● WORK INSTRUCTION
The full listing below is to be written out exactly.

● GIVEN INFORMATION
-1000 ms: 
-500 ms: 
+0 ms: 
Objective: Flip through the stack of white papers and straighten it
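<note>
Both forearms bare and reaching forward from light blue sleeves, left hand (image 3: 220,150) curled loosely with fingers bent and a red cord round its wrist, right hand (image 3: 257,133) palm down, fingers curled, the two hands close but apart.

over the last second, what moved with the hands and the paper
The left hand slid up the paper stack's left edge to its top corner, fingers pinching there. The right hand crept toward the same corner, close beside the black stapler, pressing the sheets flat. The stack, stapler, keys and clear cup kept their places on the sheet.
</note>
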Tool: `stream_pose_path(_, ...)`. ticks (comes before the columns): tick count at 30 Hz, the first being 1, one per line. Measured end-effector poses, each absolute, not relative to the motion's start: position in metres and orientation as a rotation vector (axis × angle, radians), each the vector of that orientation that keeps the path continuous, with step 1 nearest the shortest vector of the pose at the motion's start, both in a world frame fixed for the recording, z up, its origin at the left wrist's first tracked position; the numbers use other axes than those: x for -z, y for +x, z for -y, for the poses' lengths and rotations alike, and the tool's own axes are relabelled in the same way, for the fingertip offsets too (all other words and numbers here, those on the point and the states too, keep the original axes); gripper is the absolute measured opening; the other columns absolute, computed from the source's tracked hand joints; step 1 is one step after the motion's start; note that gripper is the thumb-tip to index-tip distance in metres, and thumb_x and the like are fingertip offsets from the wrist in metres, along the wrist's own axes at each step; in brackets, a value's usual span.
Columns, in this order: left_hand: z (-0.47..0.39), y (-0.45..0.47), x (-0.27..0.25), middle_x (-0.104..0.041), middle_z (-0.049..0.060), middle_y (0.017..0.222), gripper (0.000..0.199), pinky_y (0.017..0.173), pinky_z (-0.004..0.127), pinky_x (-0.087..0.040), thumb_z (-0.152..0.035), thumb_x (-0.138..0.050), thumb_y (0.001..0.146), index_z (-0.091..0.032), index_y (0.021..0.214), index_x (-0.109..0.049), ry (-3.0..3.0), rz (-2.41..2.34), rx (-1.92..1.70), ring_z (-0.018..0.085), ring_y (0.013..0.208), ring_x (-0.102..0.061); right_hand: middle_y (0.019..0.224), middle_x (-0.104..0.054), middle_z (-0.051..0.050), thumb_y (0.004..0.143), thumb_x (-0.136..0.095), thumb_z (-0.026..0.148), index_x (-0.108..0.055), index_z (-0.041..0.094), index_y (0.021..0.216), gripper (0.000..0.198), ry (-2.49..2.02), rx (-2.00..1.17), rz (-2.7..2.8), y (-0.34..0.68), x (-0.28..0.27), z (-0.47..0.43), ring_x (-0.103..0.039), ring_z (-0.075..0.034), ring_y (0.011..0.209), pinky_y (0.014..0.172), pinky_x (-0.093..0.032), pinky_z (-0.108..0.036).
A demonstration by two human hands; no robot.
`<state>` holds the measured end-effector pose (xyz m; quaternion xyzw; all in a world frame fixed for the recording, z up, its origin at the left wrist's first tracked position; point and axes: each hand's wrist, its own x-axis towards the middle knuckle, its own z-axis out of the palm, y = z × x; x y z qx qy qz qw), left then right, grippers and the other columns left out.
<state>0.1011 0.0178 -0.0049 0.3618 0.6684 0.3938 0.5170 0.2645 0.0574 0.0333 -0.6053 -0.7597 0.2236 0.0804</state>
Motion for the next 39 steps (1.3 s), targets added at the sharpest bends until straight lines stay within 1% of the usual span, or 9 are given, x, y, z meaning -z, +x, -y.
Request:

● ANSWER TO THIS TASK
-1000 ms: 
-500 ms: 
+0 ms: 
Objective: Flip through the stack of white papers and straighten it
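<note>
Both forearms bare and reaching forward from light blue sleeves, left hand (image 3: 220,150) curled loosely with fingers bent and a red cord round its wrist, right hand (image 3: 257,133) palm down, fingers curled, the two hands close but apart.

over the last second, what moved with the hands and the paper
The left hand slid up the paper stack's left edge to its top corner, fingers pinching there. The right hand crept toward the same corner, close beside the black stapler, pressing the sheets flat. The stack, stapler, keys and clear cup kept their places on the sheet.
</note>
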Tool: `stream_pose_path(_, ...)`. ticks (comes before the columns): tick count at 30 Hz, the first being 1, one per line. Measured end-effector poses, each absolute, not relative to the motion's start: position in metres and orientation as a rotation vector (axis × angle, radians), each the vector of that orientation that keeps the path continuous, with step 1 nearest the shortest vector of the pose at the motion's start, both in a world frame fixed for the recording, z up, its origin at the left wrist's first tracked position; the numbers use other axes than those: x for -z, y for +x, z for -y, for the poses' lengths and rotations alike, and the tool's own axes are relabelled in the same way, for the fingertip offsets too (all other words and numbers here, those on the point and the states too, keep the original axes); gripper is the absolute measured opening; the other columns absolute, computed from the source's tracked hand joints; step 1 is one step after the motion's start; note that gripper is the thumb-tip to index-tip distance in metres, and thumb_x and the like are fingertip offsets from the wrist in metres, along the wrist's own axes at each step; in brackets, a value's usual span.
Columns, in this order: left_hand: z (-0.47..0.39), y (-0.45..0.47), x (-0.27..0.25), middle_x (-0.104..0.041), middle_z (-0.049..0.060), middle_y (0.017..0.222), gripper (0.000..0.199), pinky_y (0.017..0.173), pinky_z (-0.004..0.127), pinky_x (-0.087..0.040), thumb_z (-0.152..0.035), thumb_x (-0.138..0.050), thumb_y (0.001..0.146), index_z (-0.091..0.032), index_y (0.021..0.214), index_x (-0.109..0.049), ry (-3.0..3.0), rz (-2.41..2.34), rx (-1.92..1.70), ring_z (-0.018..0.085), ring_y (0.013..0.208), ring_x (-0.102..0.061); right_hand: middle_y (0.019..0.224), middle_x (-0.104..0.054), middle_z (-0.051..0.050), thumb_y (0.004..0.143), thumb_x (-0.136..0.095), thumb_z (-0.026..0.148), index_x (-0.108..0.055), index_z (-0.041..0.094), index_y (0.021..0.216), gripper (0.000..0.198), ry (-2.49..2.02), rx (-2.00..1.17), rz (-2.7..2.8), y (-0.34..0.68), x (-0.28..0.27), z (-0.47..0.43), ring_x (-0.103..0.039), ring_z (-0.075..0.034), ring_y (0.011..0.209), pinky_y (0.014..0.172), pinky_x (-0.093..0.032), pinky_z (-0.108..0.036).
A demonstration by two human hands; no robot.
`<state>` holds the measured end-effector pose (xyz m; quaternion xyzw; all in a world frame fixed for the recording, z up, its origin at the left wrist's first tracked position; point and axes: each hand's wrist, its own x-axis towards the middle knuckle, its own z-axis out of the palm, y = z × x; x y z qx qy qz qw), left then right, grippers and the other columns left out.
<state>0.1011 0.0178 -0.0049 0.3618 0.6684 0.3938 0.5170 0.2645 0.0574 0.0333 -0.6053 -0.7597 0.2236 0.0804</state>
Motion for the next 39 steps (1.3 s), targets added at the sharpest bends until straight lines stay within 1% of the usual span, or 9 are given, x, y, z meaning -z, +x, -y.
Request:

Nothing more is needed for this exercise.